» **ACTIVITY**
Reproduce the full listing without a single change.

» **DATA PROVIDED**
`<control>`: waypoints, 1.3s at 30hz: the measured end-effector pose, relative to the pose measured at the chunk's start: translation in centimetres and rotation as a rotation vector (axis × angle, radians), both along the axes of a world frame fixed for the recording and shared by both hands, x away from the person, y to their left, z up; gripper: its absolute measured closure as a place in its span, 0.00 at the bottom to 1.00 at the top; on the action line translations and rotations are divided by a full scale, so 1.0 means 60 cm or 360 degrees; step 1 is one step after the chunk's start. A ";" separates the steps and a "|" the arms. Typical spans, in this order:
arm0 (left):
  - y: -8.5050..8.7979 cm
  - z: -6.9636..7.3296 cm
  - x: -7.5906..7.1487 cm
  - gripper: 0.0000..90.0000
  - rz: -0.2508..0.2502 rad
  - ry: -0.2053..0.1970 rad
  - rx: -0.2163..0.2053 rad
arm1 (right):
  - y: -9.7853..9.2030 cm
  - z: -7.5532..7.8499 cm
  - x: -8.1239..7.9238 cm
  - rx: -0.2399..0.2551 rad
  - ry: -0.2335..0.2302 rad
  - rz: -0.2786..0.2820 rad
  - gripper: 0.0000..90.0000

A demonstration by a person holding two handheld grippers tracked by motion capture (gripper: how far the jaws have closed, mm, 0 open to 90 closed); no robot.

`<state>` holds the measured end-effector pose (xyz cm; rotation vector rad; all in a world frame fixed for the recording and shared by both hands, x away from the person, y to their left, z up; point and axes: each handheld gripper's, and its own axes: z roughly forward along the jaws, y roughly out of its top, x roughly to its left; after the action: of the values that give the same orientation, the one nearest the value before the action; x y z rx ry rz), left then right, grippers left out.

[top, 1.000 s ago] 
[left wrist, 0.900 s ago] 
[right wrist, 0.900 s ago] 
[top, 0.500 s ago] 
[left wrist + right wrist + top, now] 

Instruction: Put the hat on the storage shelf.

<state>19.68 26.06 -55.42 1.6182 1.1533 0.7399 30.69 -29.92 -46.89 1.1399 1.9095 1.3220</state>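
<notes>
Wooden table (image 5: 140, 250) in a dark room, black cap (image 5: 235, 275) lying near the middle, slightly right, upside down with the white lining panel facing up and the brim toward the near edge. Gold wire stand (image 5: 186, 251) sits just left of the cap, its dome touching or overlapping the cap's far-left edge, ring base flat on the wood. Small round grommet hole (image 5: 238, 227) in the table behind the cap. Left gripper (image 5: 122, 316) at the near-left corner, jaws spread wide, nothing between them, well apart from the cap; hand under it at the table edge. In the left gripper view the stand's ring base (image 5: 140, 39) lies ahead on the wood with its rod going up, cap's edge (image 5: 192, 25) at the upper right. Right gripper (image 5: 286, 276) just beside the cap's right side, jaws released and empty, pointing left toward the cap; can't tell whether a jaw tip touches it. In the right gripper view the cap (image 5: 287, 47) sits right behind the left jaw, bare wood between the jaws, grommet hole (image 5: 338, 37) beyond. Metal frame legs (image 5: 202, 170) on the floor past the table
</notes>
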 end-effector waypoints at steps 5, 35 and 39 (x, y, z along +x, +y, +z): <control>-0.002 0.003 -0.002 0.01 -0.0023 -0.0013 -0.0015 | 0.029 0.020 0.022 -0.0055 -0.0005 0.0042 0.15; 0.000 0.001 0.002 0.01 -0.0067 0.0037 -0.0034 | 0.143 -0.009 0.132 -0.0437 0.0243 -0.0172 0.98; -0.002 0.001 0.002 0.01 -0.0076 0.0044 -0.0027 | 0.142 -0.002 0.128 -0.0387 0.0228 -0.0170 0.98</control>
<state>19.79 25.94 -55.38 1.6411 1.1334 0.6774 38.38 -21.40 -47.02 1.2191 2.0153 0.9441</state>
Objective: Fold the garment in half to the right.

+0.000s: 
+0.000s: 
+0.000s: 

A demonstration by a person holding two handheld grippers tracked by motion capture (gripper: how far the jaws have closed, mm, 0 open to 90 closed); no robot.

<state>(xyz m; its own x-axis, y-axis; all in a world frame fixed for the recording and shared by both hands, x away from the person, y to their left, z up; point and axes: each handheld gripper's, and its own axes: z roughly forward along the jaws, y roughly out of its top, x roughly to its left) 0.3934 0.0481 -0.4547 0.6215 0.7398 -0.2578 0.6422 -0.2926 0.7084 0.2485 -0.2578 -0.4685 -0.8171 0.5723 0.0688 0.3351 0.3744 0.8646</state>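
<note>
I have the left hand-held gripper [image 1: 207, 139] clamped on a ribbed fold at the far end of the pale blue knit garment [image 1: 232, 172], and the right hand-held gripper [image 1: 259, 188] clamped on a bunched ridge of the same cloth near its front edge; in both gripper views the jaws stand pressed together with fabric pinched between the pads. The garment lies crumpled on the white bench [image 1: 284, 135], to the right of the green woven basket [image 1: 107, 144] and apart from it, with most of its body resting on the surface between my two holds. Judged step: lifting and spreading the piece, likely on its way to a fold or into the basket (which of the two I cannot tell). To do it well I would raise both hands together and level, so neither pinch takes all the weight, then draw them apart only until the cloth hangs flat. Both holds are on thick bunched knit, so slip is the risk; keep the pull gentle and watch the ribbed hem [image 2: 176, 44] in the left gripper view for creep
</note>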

» **REPLY**
`<control>`: waypoints, 1.3s at 30hz: the measured end-effector pose, relative to the pose measured at the chunk's start: translation in centimetres and rotation as a rotation vector (axis × angle, radians), both along the axes of a world frame fixed for the recording and shared by both hands, x away from the person, y to their left, z up; gripper: its absolute measured closure as a place in its span, 0.00 at the bottom to 1.00 at the top; on the action line translations and rotations are divided by a full scale, so 1.0 means 60 cm or 360 degrees; step 1 is one step after the chunk's start. A ";" separates the steps and a "|" the arms. Typical spans, in this order:
arm0 (left):
  - y: -8.5050..8.7979 cm
  - z: -6.9636..7.3296 cm
  - x: -7.5906..7.1487 cm
  - gripper: 0.0000..90.0000
  - rz: -0.2508..0.2502 rad
  - ry: -0.2053..0.1970 rad
  - rx: -0.2163..0.2053 rad
arm1 (right):
  - y: -9.7853..9.2030 cm
  - z: -7.5532..7.8499 cm
  - x: -8.1239..7.9238 cm
  - rx: -0.2399..0.2551 rad
  - ry: -0.2335..0.2302 rad
  - rz: -0.2786..0.2820 rad
  - gripper: 0.0000..90.0000

A demonstration by a person holding two handheld grippers tracked by motion capture (gripper: how far the jaws have closed, mm, 0 open to 90 closed); no robot.

`<state>` holds the measured end-effector pose (xyz cm; rotation vector rad; all in a world frame fixed for the recording and shared by both hands, x away from the person, y to their left, z up; point and axes: each handheld gripper's, and its own axes: z roughly forward along the jaws, y roughly out of its top, x roughly to its left; after the action: of the values that give the same orientation, the one nearest the value before the action; x y z rx ry rz), left then right, grippers left out.

[top, 1.000 s ago] 
[left wrist, 0.900 s ago] 
[right wrist, 0.900 s ago] 
[top, 0.500 s ago] 
[left wrist + right wrist + top, now] 

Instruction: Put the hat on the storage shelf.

<state>19.68 26.06 -55.42 1.6182 1.1533 0.7399 30.69 -29.92 -46.89 1.1399 1.9095 1.3220</state>
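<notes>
Wooden table (image 5: 140, 250) in a dark room, black cap (image 5: 235, 275) lying near the middle, slightly right, upside down with the white lining panel facing up and the brim toward the near edge. Gold wire stand (image 5: 186, 251) sits just left of the cap, its dome touching or overlapping the cap's far-left edge, ring base flat on the wood. Small round grommet hole (image 5: 238, 227) in the table behind the cap. Left gripper (image 5: 122, 316) at the near-left corner, jaws spread wide, nothing between them, well apart from the cap; hand under it at the table edge. In the left gripper view the stand's ring base (image 5: 140, 39) lies ahead on the wood with its rod going up, cap's edge (image 5: 192, 25) at the upper right. Right gripper (image 5: 286, 276) just beside the cap's right side, jaws released and empty, pointing left toward the cap; can't tell whether a jaw tip touches it. In the right gripper view the cap (image 5: 287, 47) sits right behind the left jaw, bare wood between the jaws, grommet hole (image 5: 338, 37) beyond. Metal frame legs (image 5: 202, 170) on the floor past the table
</notes>
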 end-effector waypoints at steps 5, 35 and 39 (x, y, z along +x, +y, +z): <control>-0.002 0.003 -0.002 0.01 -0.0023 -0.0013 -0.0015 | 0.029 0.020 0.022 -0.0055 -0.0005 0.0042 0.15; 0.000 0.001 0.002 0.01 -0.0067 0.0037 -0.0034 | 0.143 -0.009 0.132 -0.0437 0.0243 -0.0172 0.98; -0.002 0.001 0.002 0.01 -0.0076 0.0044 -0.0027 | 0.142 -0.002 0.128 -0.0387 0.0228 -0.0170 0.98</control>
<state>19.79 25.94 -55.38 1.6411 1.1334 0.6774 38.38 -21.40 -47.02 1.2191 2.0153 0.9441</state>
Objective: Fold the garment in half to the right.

+0.000s: 
+0.000s: 
+0.000s: 

A demonstration by a person holding two handheld grippers tracked by motion capture (gripper: how far the jaws have closed, mm, 0 open to 90 closed); no robot.

<state>(xyz m; its own x-axis, y-axis; all in a world frame fixed for the recording and shared by both hands, x away from the person, y to their left, z up; point and axes: each handheld gripper's, and its own axes: z roughly forward along the jaws, y roughly out of its top, x roughly to its left) 0.3934 0.0481 -0.4547 0.6215 0.7398 -0.2578 0.6422 -0.2926 0.7084 0.2485 -0.2578 -0.4685 -0.8171 0.5723 0.0688 0.3351 0.3744 0.8646</state>
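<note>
I have the left hand-held gripper [image 1: 207, 139] clamped on a ribbed fold at the far end of the pale blue knit garment [image 1: 232, 172], and the right hand-held gripper [image 1: 259, 188] clamped on a bunched ridge of the same cloth near its front edge; in both gripper views the jaws stand pressed together with fabric pinched between the pads. The garment lies crumpled on the white bench [image 1: 284, 135], to the right of the green woven basket [image 1: 107, 144] and apart from it, with most of its body resting on the surface between my two holds. Judged step: lifting and spreading the piece, likely on its way to a fold or into the basket (which of the two I cannot tell). To do it well I would raise both hands together and level, so neither pinch takes all the weight, then draw them apart only until the cloth hangs flat. Both holds are on thick bunched knit, so slip is the risk; keep the pull gentle and watch the ribbed hem [image 2: 176, 44] in the left gripper view for creep
</note>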

Nothing more remains to be added to the answer.